▶ **Instructions to follow**: Everything in the listing must be repeated exactly, apart from the images.

▶ **Data section**:
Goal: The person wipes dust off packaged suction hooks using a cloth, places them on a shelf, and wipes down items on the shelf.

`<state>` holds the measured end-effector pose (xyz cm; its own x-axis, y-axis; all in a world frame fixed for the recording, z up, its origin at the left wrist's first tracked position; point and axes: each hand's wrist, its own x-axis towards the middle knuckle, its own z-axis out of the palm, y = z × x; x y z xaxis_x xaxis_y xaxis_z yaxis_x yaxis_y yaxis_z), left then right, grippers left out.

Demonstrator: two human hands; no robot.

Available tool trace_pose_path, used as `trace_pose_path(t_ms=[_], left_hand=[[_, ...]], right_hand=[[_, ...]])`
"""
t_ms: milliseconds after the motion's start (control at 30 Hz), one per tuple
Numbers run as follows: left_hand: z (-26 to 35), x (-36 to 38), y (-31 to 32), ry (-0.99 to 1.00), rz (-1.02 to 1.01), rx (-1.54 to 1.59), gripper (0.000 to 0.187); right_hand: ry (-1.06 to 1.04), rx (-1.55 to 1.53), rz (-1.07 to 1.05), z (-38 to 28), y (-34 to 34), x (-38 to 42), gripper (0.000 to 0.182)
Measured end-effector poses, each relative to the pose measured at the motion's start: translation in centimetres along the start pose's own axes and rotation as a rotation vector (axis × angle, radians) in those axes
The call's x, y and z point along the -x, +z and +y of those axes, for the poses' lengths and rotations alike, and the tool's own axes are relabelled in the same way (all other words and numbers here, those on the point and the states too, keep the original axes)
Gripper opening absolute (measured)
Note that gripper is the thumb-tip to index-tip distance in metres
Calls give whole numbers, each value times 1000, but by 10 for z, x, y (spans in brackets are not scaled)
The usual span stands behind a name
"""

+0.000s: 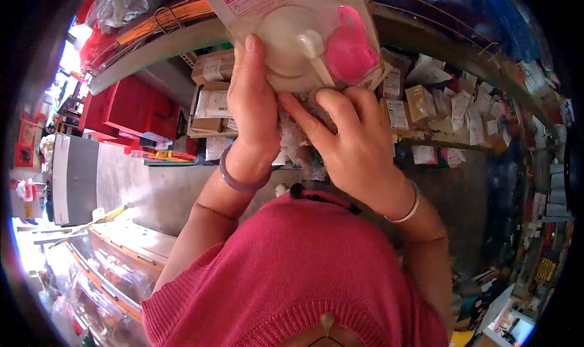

▶ **Completed task**:
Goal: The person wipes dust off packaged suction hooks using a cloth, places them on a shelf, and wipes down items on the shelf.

`<state>` holds the measured end-effector pose (xyz cm; its own x-axis, y-axis; all in a world frame fixed for the recording, z up, its origin at the left wrist's first tracked position; point and axes: each hand's wrist, its own x-axis towards the middle knuckle, its own z-axis out of the palm, y = z × x; x y z xaxis_x xaxis_y xaxis_z yaxis_x yaxis_y yaxis_z), left then right, grippers left out.

Demonstrator: two human hands; no robot.

Available tool trace_pose_path, used as `trace_pose_path(t_ms=[_], left_hand=[[_, ...]], right_hand=[[_, ...]])`
"""
t_ms: milliseconds after the motion's start (control at 30 Hz), one per tuple
Numbers run as follows: left_hand: z (-26 to 35), x (-36 to 38), y (-31 to 32), ry (-0.99 to 1.00), rz (-1.02 to 1.01), rx (-1.54 to 1.59), gripper (0.000 to 0.187); right_hand: ry (-1.06 to 1.04), rx (-1.55 to 1.53), rz (-1.07 to 1.05), z (-38 to 28), y (-34 to 34), x (-38 to 42), gripper (0.000 to 0.182)
Measured end-effector poses, each relative to the pose measured at the motion's start: translation in centimetres along the start pose's own axes and rotation as a rotation vector (axis × angle, radians) in those axes
The call's x, y and z point along the -x, +z and +y of those axes, for the poses' lengths and rotations alike, and the tool's own axes are relabelled in the same way (all other words and numbers here, those on the point and the states too, keep the original axes)
Gripper opening absolute (measured)
Note that gripper is the thumb-tip to index-tip distance in metres
Calls give whole numbers, each value times 1000, but by 10 for z, x, y (spans in brackets are not scaled)
The usual span stands behind a name
"""

+0.000s: 

The answer is complete, and the exercise is done.